▶ [Work request]
The lines to be extracted run from the start of the listing through the line containing "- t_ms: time"; copy them exactly and nothing else.

▶ [Input data]
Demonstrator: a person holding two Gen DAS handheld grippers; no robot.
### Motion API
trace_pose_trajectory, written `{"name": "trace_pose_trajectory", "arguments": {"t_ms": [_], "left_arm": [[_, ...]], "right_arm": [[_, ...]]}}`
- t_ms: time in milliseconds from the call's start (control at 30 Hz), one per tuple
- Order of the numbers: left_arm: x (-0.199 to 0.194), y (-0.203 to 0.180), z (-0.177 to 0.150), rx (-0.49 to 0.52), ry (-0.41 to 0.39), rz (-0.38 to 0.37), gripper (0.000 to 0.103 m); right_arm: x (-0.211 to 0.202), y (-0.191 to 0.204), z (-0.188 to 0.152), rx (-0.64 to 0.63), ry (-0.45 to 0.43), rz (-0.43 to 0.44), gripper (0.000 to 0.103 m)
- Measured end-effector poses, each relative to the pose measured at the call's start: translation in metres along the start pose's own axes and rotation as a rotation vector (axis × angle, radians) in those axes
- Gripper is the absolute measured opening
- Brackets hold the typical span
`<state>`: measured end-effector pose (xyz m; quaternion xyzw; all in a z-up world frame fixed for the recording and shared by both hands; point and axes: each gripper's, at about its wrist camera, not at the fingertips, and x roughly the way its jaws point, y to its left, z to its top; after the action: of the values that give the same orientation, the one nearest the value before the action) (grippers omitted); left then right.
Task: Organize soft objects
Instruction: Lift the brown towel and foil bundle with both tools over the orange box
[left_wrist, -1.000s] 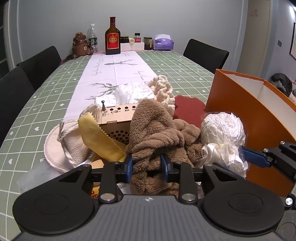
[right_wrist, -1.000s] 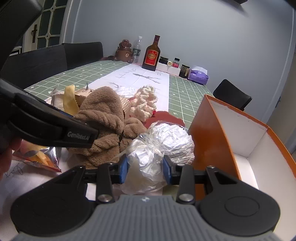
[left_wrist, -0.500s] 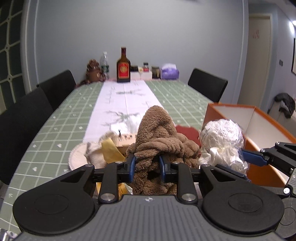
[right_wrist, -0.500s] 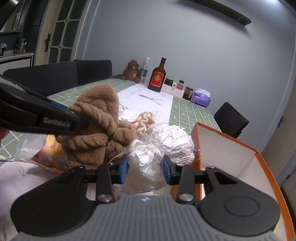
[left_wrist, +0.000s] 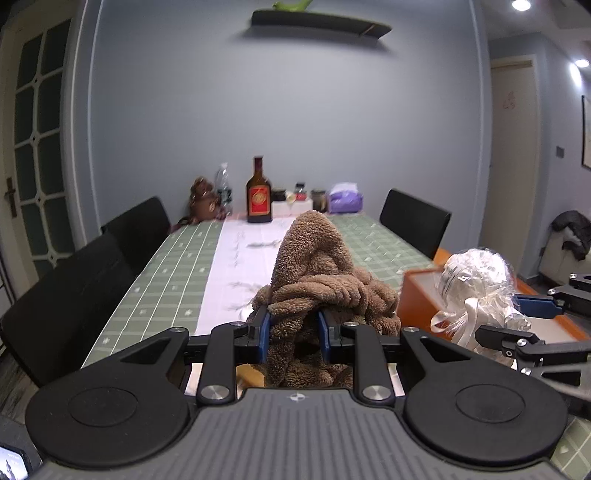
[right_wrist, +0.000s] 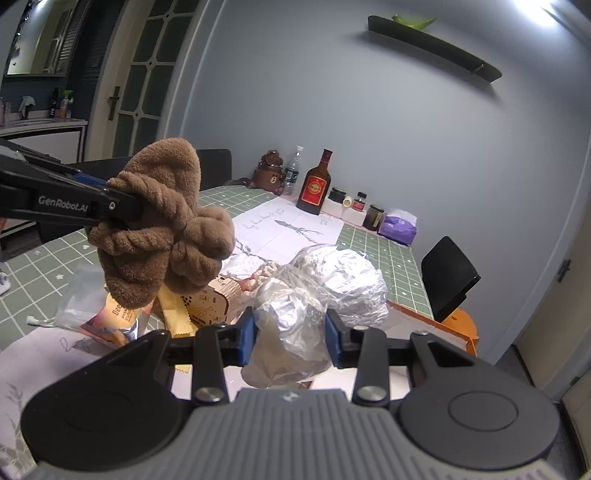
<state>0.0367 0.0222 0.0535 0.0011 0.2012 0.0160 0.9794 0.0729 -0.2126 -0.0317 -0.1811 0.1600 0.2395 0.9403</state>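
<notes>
My left gripper (left_wrist: 291, 332) is shut on a bunched brown fleece cloth (left_wrist: 314, 269), held up well above the table; the same brown cloth (right_wrist: 162, 229) hangs at the left of the right wrist view, with the left gripper (right_wrist: 110, 210) clamped on it. My right gripper (right_wrist: 290, 334) is shut on a crinkly silver-white plastic bundle (right_wrist: 332, 280), also lifted. In the left wrist view that bundle (left_wrist: 476, 284) floats at the right, over the orange box (left_wrist: 417, 295), with the right gripper (left_wrist: 517, 321) on it.
Below on the green checked table (right_wrist: 402, 266) lie a small wooden box (right_wrist: 210, 299), a yellow cloth strip (right_wrist: 177, 317), a snack packet (right_wrist: 118, 321) and a clear bag (right_wrist: 77, 295). A bottle (left_wrist: 258, 195), jars, a tissue pack (left_wrist: 345, 199) and a brown plush (left_wrist: 203, 201) stand at the far end. Black chairs line both sides.
Both grippers have risen with their loads: the brown cloth and the silver bundle have come up off the pile, and both views tilted up toward the far wall.
</notes>
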Motion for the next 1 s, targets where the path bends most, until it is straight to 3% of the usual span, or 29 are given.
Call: {"name": "trace_pose_trajectory", "arguments": {"t_ms": [200,333,467,700,1000], "left_arm": [[-0.009,-0.029,0.014,0.014,-0.034,-0.059,0.029],[-0.001,-0.056,0.021,0.027,-0.02,-0.136,0.029],[0.019,-0.091,0.022,0.062,0.043,-0.233,0.029],[0.051,-0.154,0.003,0.215,0.161,-0.321,0.029],[0.082,-0.199,-0.017,0.424,0.295,-0.357,0.03]], "right_arm": [[-0.019,-0.051,0.014,-0.005,0.068,0.085,0.038],[-0.023,-0.076,0.012,-0.07,0.127,0.087,0.038],[-0.017,-0.103,0.003,-0.088,0.215,0.07,0.038],[0.01,-0.143,-0.029,-0.115,0.371,0.12,0.038],[0.052,-0.165,-0.062,-0.151,0.558,0.206,0.039]]}}
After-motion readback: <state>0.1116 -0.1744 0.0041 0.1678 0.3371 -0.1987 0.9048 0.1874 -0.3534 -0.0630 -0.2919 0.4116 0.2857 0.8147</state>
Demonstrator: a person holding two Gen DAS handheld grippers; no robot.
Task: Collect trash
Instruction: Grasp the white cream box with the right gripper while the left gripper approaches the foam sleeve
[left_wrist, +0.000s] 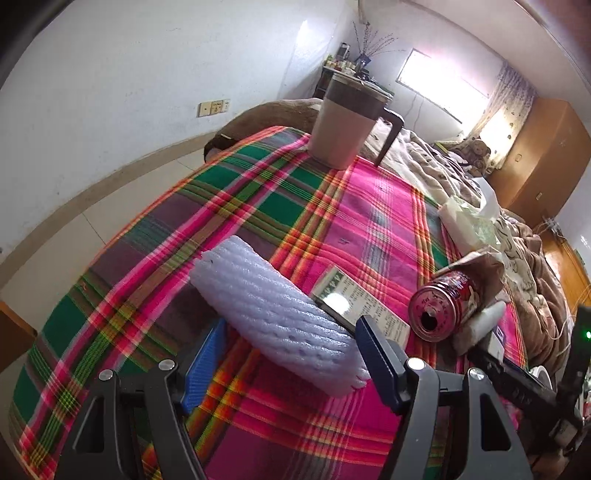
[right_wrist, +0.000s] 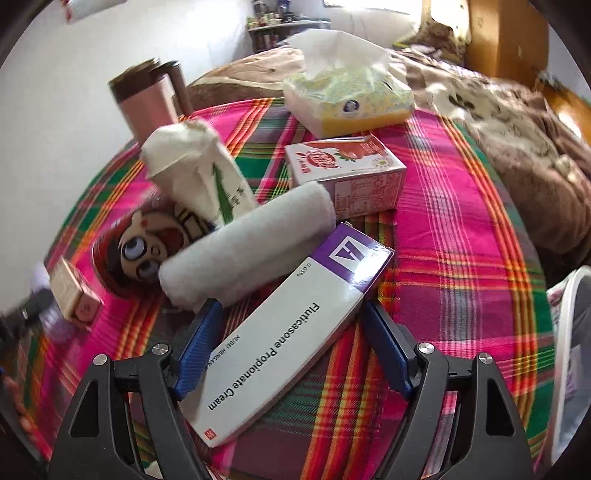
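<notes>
Hardly begun, I judge: my left gripper (left_wrist: 291, 354) straddles the foam sleeve (left_wrist: 273, 314), my right gripper (right_wrist: 291, 345) the cream box (right_wrist: 291, 332), jaws apart, while can (left_wrist: 443, 302) and carton (right_wrist: 347, 173) litter the bed (left_wrist: 369, 229).

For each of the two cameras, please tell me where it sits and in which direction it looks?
Left wrist: on the left claw, looking along its open fingers over a foam net toward a mug and window; only the claw shows.
Right wrist: on the right claw, looking down its open fingers at a cream box, with a tissue pack beyond; only the claw shows.
Shared: the plaid blanket, mug, red can.
</notes>
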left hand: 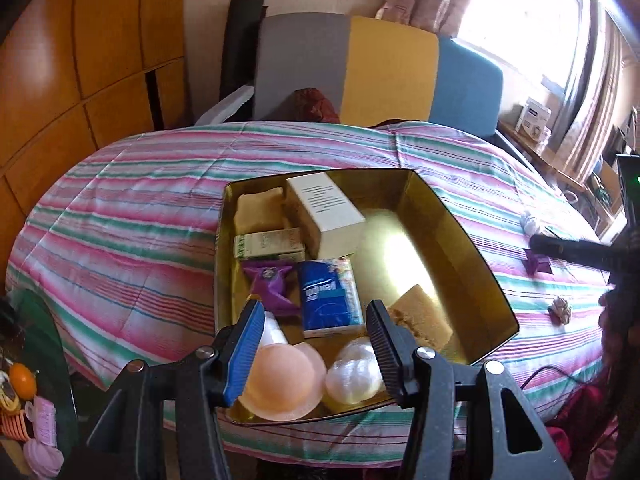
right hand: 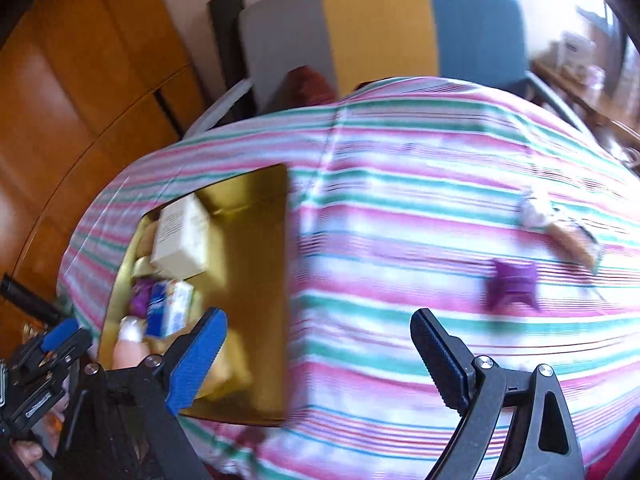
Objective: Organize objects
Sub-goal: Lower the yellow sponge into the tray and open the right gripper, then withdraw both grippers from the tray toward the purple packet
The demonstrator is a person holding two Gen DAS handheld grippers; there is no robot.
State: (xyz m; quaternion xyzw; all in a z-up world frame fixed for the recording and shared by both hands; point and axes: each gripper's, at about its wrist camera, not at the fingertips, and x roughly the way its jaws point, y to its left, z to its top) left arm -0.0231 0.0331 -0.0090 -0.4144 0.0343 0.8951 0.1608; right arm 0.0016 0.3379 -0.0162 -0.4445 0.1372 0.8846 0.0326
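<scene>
A gold open box [left hand: 460, 240] sits on the striped tablecloth [left hand: 132, 216]. It holds a white carton [left hand: 326, 216], a blue tissue pack [left hand: 329, 300], a purple packet [left hand: 272, 284], sponges [left hand: 420, 316], a peach disc [left hand: 280, 380] and a clear shell-shaped piece [left hand: 354, 376]. My left gripper [left hand: 316, 328] is open and empty over the box's near end. My right gripper [right hand: 320, 344] is open and empty over the cloth, right of the box [right hand: 248, 280]. A purple packet [right hand: 514, 286] and a small wrapped item [right hand: 560, 224] lie on the cloth, blurred.
A chair with grey, yellow and blue back [left hand: 380, 68] stands behind the table. Wooden cabinets [left hand: 60, 80] are on the left. A side table with an orange and clips [left hand: 24, 380] is at lower left. Small wrapped items [left hand: 560, 310] lie on the cloth at right.
</scene>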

▶ [Answer box]
Demonstrator: a person holding two Gen DAS handheld grippers; no robot.
### Motion API
trace_pose_trajectory, written `{"name": "trace_pose_trajectory", "arguments": {"t_ms": [_], "left_arm": [[_, ...]], "right_arm": [[_, ...]]}}`
- t_ms: time in milliseconds from the call's start (control at 30 Hz), one per tuple

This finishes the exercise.